04/22/2026 | Press release | Distributed by Public on 04/22/2026 14:56
Part III Information
On February 26, 2026, Immunic, Inc., a Delaware Corporation (the "Company") filed its Annual Report on Form 10-K for the fiscal year ended December 31, 2025 (the "Original Form 10-K"). The Original Form 10-K omitted portions of Part III, Items 10 (Directors, Executive Officers and Corporate Governance), 11 (Executive Compensation), 12 (Security Ownership of Certain Beneficial Owners and Management and Related Stockholder Matters), 13 (Certain Relationships and Related Transactions, and Director Independence), and 14 (Principal Accountant Fees and Services) in reliance on General Instruction G(3) to Form 10-K, which provides that such information may be either incorporated by reference from the registrant's definitive proxy statement or included in an amendment to Form 10-K, in either case filed with the Securities and Exchange Commission ("SEC") not later than 120 days after the end of the Company's fiscal year.
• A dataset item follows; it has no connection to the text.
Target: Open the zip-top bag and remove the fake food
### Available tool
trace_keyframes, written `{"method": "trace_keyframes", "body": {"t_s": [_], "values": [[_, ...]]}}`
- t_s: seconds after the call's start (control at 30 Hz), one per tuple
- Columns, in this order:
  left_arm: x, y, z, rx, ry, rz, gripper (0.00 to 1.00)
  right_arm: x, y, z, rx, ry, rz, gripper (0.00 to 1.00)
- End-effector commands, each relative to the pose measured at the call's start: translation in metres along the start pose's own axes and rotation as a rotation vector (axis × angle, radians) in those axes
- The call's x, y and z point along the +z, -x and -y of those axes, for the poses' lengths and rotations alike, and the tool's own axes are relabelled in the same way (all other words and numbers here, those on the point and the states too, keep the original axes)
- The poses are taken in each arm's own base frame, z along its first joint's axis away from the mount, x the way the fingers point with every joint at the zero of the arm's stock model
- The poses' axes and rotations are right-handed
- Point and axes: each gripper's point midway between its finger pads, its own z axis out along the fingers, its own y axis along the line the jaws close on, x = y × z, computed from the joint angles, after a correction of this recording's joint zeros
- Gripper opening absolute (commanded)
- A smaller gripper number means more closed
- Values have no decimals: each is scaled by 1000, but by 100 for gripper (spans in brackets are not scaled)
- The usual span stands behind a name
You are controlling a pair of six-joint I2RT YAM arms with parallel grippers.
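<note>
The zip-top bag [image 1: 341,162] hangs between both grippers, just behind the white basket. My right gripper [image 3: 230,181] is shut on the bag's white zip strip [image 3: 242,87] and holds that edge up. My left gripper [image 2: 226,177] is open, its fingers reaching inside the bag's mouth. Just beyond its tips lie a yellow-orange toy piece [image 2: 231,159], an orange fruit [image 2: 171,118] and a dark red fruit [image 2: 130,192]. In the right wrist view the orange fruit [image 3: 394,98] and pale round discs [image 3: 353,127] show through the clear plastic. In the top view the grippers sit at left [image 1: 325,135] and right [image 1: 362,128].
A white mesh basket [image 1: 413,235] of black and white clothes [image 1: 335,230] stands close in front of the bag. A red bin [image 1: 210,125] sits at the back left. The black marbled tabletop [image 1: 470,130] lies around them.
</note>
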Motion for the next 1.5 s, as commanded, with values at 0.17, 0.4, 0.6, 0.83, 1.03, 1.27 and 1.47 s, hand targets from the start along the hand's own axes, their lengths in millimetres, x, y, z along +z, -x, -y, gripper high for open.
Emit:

We no longer expect that the definitive proxy statement for our 2026 annual meeting of stockholders will be filed within 120 days of December 31, 2025. Accordingly, this Amendment No. 1 to Form 10-K (this "Amendment") is being filed solely to:
| · | amend and restate Part III, Items 10, 11, 12, 13, and 14 of the Original Form 10-K to include the information required by such Items; |
| · | delete the reference on the cover of the Original Form 10-K to the incorporation by reference of portions of our proxy statement into Part III of the Original Form 10-K; and |
| · | file a new certification of our principal executive officer, principal financial officer and principal accounting officer as an exhibit to this Amendment under Item 15 of Part IV hereof, pursuant to Rule 12b-15 under the Securities Exchange Act of 1934, as amended ("Exchange Act"). No financial statements are included in this Amendment and this Amendment does not contain or amend any disclosure with respect to Items 307 and 308 of Regulation S-K; accordingly, paragraphs 3, 4 and 5 of the certifications have been omitted. |
This Amendment does not otherwise change or update any of the disclosures set forth in the Original Form 10-K, including the financial statements, and does not otherwise reflect any events occurring after the filing of the Original Form 10-K. Accordingly, this Amendment should be read in conjunction with the Original Form 10-K and the Company's filings made with the SEC subsequent to the filing of the Original Form 10-K. Capitalized terms used herein and not otherwise defined are defined as set forth in the Original Form 10-K.
As used in this report, the terms "Immunic, Inc.," the "Company," "Immunic," "we," "us," and "our" mean Immunic, Inc. and its subsidiaries unless the context indicates otherwise.
Reverse Stock Split
On April 14, 2026, the Company held a special meeting of stockholders (the "Special Meeting"), during which the Company's stockholders approved a proposal (the "Proposal") to amend the Company's certificate of incorporation (the "Certificate of Incorporation") to effect a reverse stock split of the Company's issued and outstanding common stock, par value $0.0001 per share (the "Common Stock"), at a ratio of not less than 1:10 (the "Reverse Stock Split"). The Company's stockholders approved the Proposal at the Special Meeting, and on April 22, 2026, following approval by resolution of the Company's board of directors, the Company filed an amendment to the Certificate of Incorporation to effect the Reverse Stock Split, at a ratio of 1-for-10 to be effective April 27, 2026. The information in this Amendment does not give effect to the Reverse Stock Split unless specifically stated otherwise.